WHAT IS NEEDED:
Go through the listing below and output exactly the line with "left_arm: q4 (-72", the line with "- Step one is", and each line between; omit the rest.
[[ PROVIDED RECORDS open ]]
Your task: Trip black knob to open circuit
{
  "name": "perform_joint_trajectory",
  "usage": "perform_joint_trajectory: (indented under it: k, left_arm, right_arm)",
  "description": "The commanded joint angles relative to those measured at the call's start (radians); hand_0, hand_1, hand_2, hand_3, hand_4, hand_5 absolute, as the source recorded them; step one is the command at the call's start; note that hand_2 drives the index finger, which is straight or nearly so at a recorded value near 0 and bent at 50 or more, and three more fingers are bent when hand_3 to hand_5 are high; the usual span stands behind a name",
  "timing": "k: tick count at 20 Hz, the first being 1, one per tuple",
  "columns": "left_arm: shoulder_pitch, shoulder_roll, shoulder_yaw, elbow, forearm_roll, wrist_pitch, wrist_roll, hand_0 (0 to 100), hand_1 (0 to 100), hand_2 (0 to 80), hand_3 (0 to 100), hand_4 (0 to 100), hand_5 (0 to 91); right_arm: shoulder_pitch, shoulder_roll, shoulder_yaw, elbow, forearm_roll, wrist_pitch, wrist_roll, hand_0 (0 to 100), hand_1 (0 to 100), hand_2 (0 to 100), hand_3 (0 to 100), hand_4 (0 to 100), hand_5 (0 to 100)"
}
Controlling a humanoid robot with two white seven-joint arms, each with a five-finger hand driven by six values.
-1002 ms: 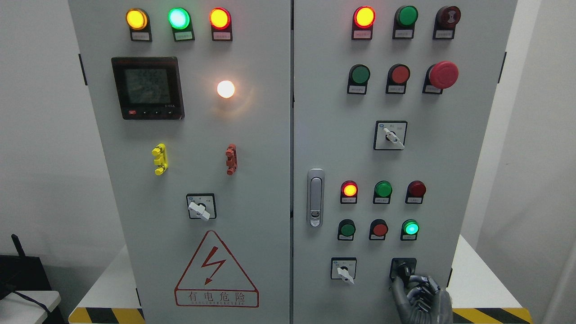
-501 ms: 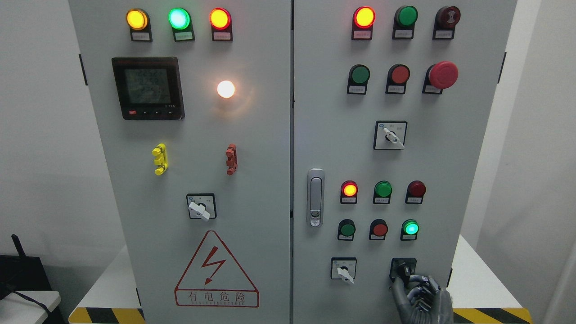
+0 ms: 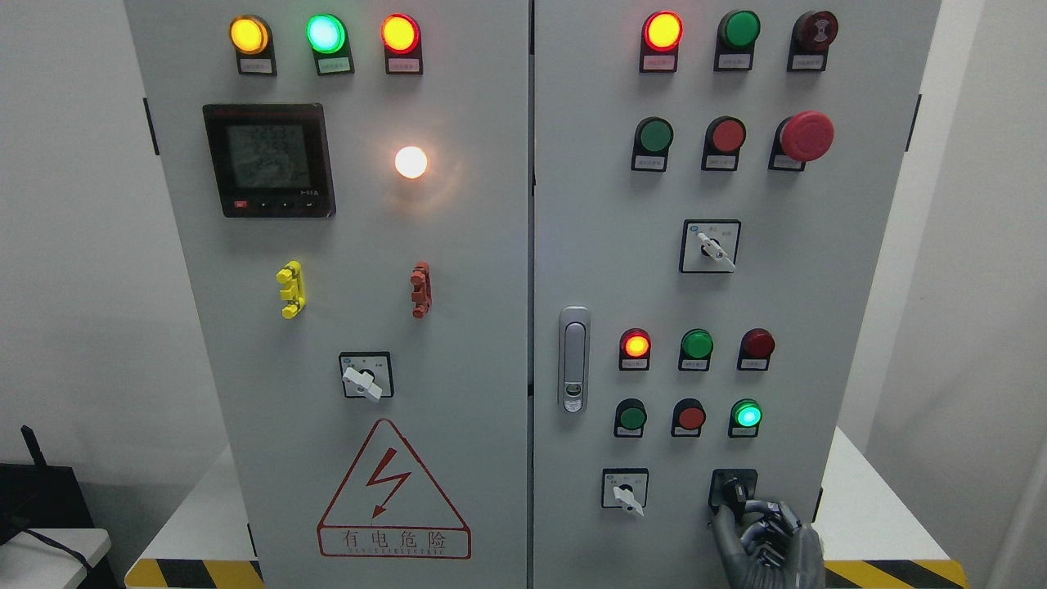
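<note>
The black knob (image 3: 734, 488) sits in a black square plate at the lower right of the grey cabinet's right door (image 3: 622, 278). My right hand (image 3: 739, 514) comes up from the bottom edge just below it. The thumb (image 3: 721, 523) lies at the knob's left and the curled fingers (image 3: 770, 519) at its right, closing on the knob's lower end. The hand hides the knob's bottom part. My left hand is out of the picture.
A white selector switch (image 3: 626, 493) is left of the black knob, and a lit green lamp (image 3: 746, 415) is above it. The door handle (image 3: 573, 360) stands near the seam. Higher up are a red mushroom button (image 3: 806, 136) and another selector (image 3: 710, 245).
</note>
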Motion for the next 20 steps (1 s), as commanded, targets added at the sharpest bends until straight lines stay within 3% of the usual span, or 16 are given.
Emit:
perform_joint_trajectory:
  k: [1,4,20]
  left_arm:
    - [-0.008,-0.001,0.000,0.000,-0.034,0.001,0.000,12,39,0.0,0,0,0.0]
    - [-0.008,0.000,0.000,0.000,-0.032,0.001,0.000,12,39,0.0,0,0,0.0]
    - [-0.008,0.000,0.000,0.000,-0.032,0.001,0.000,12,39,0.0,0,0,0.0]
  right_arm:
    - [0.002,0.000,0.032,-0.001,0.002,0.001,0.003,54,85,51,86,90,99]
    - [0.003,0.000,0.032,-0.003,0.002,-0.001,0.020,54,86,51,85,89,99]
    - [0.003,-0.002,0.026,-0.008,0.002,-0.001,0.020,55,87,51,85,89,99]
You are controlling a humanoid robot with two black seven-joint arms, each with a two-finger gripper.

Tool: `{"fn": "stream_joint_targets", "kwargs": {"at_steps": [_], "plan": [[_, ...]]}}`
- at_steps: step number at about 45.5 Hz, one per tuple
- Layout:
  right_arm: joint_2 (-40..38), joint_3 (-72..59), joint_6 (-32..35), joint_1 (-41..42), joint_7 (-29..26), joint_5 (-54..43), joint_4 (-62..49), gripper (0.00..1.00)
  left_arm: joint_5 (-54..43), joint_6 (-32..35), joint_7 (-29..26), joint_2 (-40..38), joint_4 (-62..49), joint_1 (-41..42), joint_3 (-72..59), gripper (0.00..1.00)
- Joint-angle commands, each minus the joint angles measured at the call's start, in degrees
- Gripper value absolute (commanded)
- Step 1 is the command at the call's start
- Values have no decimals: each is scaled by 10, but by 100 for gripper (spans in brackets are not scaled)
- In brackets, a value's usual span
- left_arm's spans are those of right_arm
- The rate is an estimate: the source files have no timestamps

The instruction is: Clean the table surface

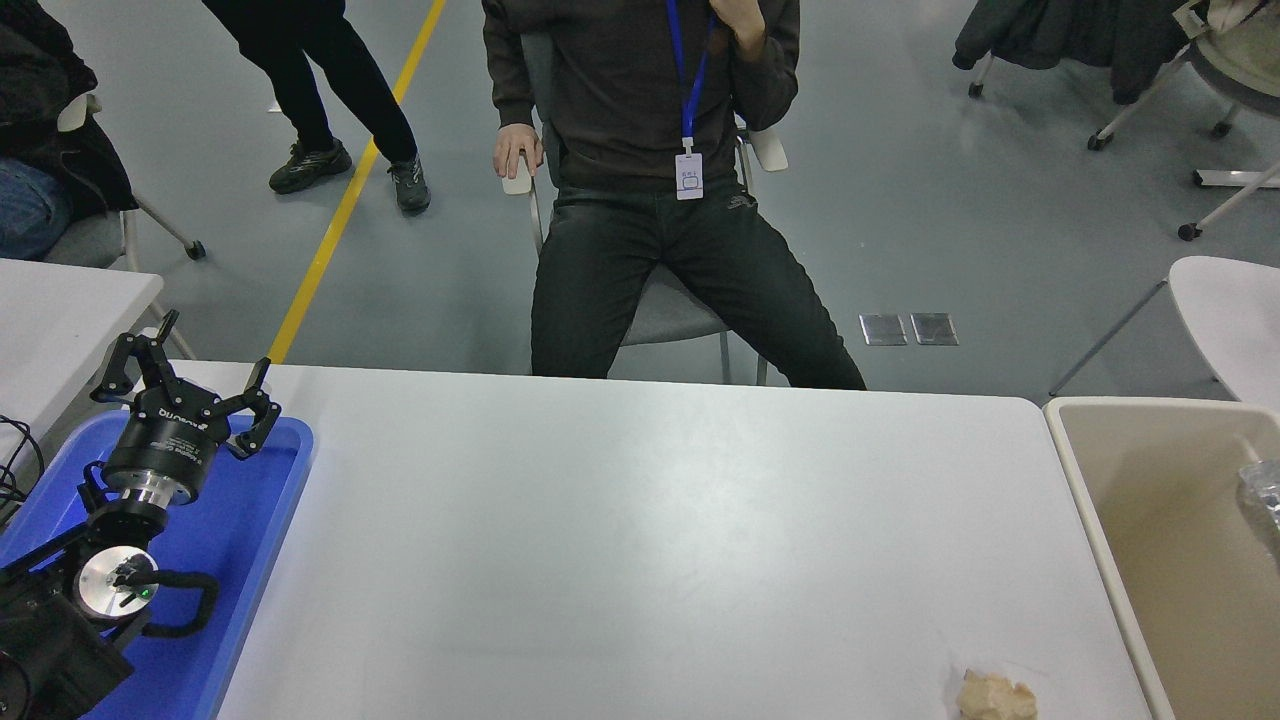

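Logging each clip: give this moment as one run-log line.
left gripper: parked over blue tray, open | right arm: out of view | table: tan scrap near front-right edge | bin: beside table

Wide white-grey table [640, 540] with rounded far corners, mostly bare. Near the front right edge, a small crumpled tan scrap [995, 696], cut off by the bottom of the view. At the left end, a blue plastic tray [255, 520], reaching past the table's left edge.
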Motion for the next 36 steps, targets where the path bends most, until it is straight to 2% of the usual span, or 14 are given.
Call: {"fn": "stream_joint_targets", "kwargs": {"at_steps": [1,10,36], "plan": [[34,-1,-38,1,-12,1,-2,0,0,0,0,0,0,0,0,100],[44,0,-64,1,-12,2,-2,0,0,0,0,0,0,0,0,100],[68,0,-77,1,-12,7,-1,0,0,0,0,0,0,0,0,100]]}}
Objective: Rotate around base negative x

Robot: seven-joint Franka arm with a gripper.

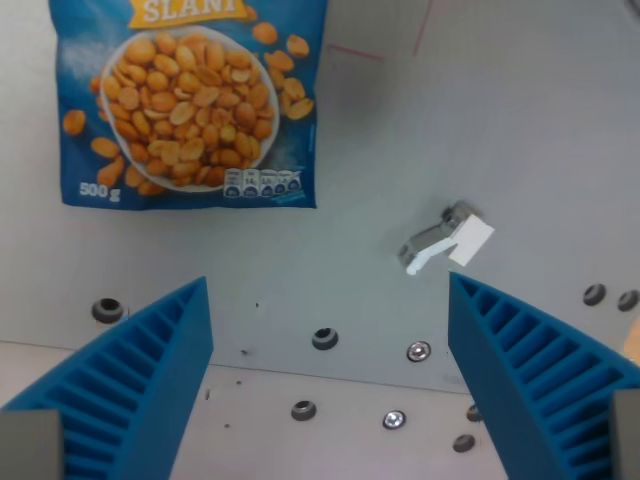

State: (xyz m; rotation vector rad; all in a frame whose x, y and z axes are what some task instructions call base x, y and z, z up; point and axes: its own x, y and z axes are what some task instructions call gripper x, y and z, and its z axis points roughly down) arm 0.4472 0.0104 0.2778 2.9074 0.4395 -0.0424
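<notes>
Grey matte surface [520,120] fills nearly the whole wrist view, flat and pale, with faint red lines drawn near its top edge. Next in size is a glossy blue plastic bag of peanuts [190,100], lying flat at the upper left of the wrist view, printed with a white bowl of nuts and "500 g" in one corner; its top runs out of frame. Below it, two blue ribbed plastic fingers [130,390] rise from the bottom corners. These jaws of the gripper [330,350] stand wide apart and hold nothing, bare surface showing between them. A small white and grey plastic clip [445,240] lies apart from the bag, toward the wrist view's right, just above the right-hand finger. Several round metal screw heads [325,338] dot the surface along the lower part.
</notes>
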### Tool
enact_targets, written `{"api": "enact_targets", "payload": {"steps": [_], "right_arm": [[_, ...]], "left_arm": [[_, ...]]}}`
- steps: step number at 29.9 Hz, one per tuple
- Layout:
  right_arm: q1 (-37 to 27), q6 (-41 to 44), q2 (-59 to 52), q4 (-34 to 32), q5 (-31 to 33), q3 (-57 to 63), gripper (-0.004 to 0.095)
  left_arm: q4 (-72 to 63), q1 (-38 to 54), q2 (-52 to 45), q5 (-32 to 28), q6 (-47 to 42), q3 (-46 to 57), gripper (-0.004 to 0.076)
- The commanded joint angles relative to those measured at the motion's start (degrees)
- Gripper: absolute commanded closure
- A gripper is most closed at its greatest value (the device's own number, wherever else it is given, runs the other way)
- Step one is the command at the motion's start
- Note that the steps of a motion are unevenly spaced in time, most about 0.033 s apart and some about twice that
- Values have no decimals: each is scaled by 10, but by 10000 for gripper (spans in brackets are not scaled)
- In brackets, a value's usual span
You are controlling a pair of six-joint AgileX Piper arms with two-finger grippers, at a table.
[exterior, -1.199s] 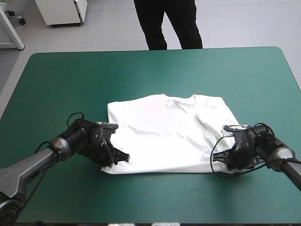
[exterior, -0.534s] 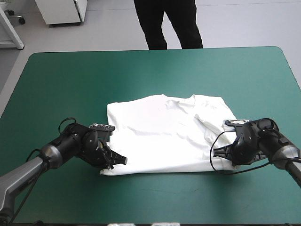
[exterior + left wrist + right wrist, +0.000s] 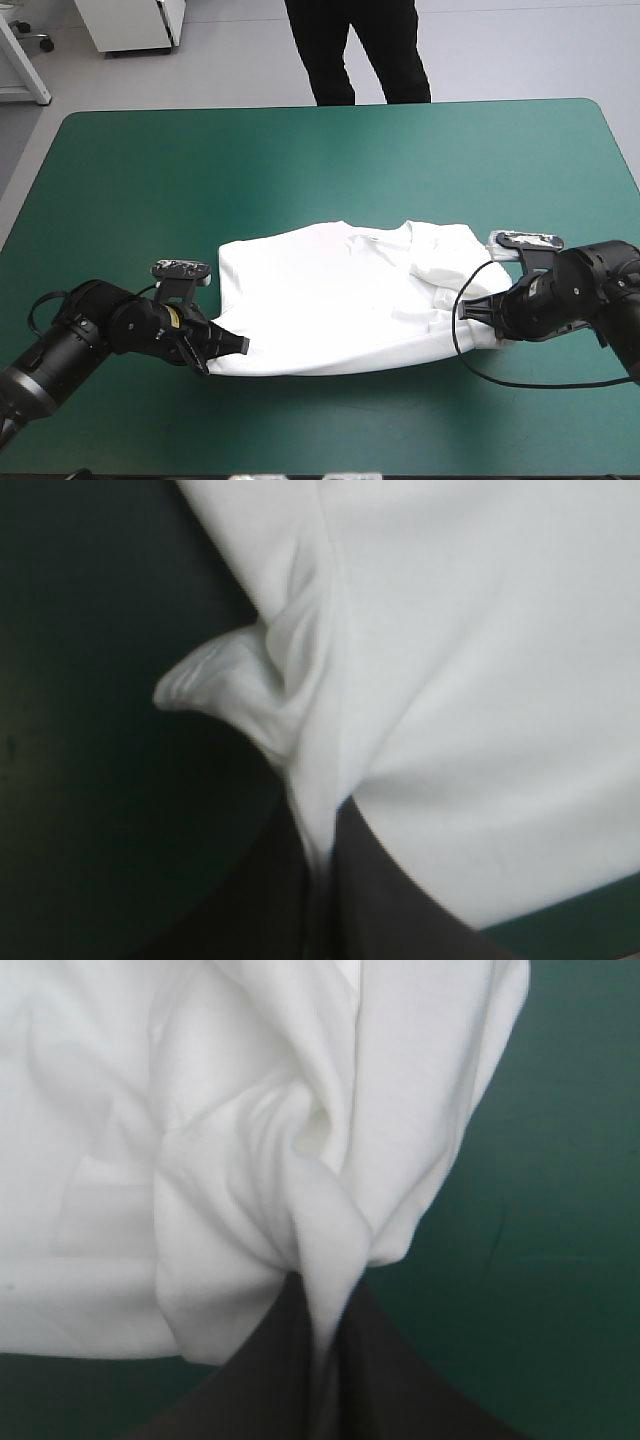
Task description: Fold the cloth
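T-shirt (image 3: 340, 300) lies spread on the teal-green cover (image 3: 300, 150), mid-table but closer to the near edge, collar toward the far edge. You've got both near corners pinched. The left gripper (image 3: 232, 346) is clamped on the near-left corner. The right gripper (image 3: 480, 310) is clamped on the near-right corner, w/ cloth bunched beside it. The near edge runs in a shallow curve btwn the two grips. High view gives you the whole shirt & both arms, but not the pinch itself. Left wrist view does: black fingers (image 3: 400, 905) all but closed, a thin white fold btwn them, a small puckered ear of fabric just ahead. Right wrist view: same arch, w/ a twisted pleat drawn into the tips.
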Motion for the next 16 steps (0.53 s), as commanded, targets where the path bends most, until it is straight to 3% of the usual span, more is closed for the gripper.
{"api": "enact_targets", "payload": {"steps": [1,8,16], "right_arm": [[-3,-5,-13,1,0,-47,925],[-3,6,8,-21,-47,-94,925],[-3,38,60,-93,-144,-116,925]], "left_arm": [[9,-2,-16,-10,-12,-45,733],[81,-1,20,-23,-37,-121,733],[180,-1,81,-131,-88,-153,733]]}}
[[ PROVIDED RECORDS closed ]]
RESULT OF THE EXERCISE:
  left_arm: q4 (-72 to 63), q1 (-38 to 54), q2 (-52 to 45), q5 (-32 to 28), q6 (-47 to 42), q3 (-46 to 57), gripper (-0.004 to 0.076)
- The commanded joint angles relative to those measured at the motion's start (degrees)
- Gripper: absolute commanded closure
- A gripper is most closed at its greatest value (the device's own number, wherever else it is given, runs the other way)
- Step one is the command at the motion's start

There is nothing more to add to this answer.